◆ **Task brief**: Where an entry holds an image, skip the image but reproduce the rest word for word.

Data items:
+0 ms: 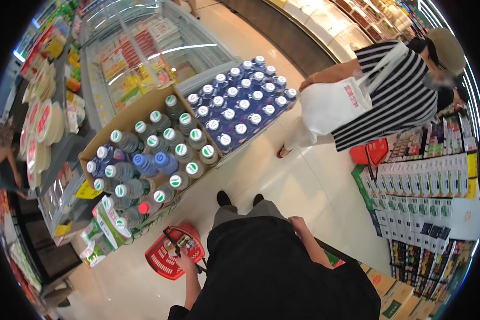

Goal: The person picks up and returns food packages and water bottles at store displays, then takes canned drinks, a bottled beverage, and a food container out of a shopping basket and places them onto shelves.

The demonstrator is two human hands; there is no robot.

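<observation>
My left hand is closed round the black handle of a red shopping basket, which hangs at my left side. Small packaged items lie inside the basket, too small to name. My right hand hangs beside my grey shorts, fingers loosely extended and nothing visible in them. In front of me stands a cardboard bin filled with clear water bottles, most with green-and-white caps. Two blue-tinted bottles and one red-capped bottle are among them.
Shrink-wrapped blue bottles adjoin the bin, beside a glass-topped freezer. To the right, a person in a striped top carries a white bag. Another red basket is near the stocked shelves. Cardboard boxes stand behind me.
</observation>
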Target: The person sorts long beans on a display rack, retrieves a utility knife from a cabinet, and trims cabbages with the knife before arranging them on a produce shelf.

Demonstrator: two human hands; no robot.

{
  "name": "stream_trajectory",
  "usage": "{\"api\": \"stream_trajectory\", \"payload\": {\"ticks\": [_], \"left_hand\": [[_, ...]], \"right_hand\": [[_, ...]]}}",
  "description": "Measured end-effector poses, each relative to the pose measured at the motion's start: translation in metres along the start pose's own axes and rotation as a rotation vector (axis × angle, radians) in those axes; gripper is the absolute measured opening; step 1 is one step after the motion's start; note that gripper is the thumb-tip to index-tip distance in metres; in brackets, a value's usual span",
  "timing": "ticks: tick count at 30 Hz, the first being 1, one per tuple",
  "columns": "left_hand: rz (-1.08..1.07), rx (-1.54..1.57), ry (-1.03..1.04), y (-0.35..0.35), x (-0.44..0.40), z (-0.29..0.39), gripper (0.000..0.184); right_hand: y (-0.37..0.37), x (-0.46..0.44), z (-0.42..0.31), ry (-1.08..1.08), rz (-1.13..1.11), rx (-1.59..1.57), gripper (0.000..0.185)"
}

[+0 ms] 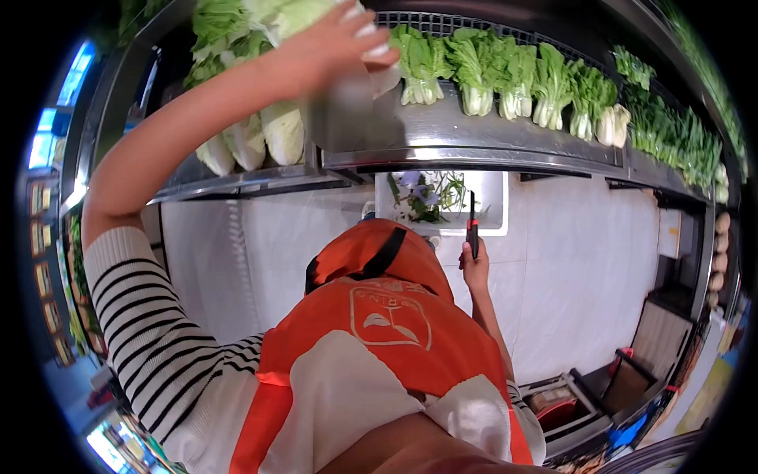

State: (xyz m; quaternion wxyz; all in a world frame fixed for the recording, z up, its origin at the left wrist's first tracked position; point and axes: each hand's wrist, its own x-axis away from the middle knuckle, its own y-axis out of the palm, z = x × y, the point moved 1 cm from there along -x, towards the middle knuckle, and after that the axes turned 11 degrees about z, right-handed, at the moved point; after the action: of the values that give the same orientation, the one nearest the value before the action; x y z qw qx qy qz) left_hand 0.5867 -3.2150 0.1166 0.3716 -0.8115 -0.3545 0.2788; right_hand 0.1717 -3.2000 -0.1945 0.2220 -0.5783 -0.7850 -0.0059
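Observation:
My right hand (475, 267) is closed round the black-and-red handle of a knife (473, 229), whose narrow dark blade points away from me beside a white bin. Stretched over the metal shelf, my left hand (351, 47) is partly blurred; its fingers curl round something pale that I cannot make out. Leafy cabbages (282, 130) lie beneath and left of that forearm. To the right of the left hand stands a row of green leafy vegetables (476, 75) with white stems.
The white bin (496, 225) on the floor holds leaf scraps. A metal shelf edge (474, 156) crosses in front of me. Darker greens (671, 138) fill the shelf at the right. Crates and a dark box (557, 407) stand at the lower right.

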Motion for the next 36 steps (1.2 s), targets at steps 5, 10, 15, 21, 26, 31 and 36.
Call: {"api": "stream_trajectory", "payload": {"ticks": [5,10,15,21,26,31,36], "left_hand": [[-0.047,-0.011,0.158,0.146,0.021,0.019,0.046],[-0.141,0.050,0.177,0.231,0.038,0.032,0.038],[-0.107,0.091,0.233,0.295,0.061,0.046,0.025],[-0.163,0.194,0.150,0.290,0.059,0.051,0.014],[0.361,0.341,0.167,0.331,0.058,0.051,0.019],[-0.224,0.025,0.191,0.290,0.058,0.059,0.069],[-0.296,0.339,-0.182,0.197,0.060,0.077,0.092]], "right_hand": [[0.034,0.024,0.007,0.044,0.080,-0.032,0.026],[0.065,0.044,-0.008,0.145,0.196,-0.092,0.030],[0.088,0.060,-0.010,0.205,0.263,-0.101,0.028],[0.100,0.058,-0.028,0.241,0.242,-0.057,0.031],[0.106,0.038,-0.027,0.161,0.229,0.025,0.030],[0.113,0.017,-0.051,0.136,0.142,0.025,0.027],[0.111,0.000,-0.052,0.102,-0.004,0.029,0.025]]}}
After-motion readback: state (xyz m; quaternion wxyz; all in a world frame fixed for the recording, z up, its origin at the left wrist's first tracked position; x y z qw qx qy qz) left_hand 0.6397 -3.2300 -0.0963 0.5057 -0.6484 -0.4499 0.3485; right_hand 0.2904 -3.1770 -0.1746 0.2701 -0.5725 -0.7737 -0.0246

◆ **Output**:
+0 ms: 

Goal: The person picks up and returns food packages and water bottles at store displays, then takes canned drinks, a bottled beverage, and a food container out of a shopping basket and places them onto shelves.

The demonstrator is two human hands; there is no robot.

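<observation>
My left hand is closed round the black handle of a red shopping basket, which hangs at my left side. Small packaged items lie inside the basket, too small to name. My right hand hangs beside my grey shorts, fingers loosely extended and nothing visible in them. In front of me stands a cardboard bin filled with clear water bottles, most with green-and-white caps. Two blue-tinted bottles and one red-capped bottle are among them.
Shrink-wrapped blue bottles adjoin the bin, beside a glass-topped freezer. To the right, a person in a striped top carries a white bag. Another red basket is near the stocked shelves. Cardboard boxes stand behind me.
</observation>
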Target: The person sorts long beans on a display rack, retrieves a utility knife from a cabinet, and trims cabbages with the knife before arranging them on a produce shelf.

Demonstrator: two human hands; no robot.

{
  "name": "stream_trajectory",
  "usage": "{\"api\": \"stream_trajectory\", \"payload\": {\"ticks\": [_], \"left_hand\": [[_, ...]], \"right_hand\": [[_, ...]]}}",
  "description": "Measured end-effector poses, each relative to the pose measured at the motion's start: translation in metres along the start pose's own axes and rotation as a rotation vector (axis × angle, radians) in those axes; gripper is the absolute measured opening; step 1 is one step after the motion's start; note that gripper is the thumb-tip to index-tip distance in metres; in brackets, a value's usual span",
  "timing": "ticks: tick count at 30 Hz, the first being 1, one per tuple",
  "columns": "left_hand: rz (-1.08..1.07), rx (-1.54..1.57), ry (-1.03..1.04), y (-0.35..0.35), x (-0.44..0.40), z (-0.29..0.39), gripper (0.000..0.184); right_hand: y (-0.37..0.37), x (-0.46..0.44), z (-0.42..0.31), ry (-1.08..1.08), rz (-1.13..1.11), rx (-1.59..1.57), gripper (0.000..0.185)"
}

[+0 ms] 

State: (xyz m; quaternion wxyz; all in a world frame fixed for the recording, z up, its origin at the left wrist's first tracked position; point and axes: each hand's wrist, its own x-axis away from the middle knuckle, its own y-axis out of the palm, z = x × y, the point moved 1 cm from there along -x, towards the middle knuckle, and after that the axes turned 11 degrees about z, right-handed, at the moved point; after the action: of the values that give the same orientation, the one nearest the value before the action; x y z qw qx qy qz) left_hand 0.5867 -3.2150 0.1166 0.3716 -0.8115 -0.3545 0.2788; right_hand 0.1717 -3.2000 -0.1945 0.2220 -0.5783 -0.7850 -0.0059
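Observation:
My right hand (475, 267) is closed round the black-and-red handle of a knife (473, 229), whose narrow dark blade points away from me beside a white bin. Stretched over the metal shelf, my left hand (351, 47) is partly blurred; its fingers curl round something pale that I cannot make out. Leafy cabbages (282, 130) lie beneath and left of that forearm. To the right of the left hand stands a row of green leafy vegetables (476, 75) with white stems.
The white bin (496, 225) on the floor holds leaf scraps. A metal shelf edge (474, 156) crosses in front of me. Darker greens (671, 138) fill the shelf at the right. Crates and a dark box (557, 407) stand at the lower right.
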
Motion for the next 36 steps (1.2 s), targets at steps 5, 10, 15, 21, 26, 31 and 36.
Call: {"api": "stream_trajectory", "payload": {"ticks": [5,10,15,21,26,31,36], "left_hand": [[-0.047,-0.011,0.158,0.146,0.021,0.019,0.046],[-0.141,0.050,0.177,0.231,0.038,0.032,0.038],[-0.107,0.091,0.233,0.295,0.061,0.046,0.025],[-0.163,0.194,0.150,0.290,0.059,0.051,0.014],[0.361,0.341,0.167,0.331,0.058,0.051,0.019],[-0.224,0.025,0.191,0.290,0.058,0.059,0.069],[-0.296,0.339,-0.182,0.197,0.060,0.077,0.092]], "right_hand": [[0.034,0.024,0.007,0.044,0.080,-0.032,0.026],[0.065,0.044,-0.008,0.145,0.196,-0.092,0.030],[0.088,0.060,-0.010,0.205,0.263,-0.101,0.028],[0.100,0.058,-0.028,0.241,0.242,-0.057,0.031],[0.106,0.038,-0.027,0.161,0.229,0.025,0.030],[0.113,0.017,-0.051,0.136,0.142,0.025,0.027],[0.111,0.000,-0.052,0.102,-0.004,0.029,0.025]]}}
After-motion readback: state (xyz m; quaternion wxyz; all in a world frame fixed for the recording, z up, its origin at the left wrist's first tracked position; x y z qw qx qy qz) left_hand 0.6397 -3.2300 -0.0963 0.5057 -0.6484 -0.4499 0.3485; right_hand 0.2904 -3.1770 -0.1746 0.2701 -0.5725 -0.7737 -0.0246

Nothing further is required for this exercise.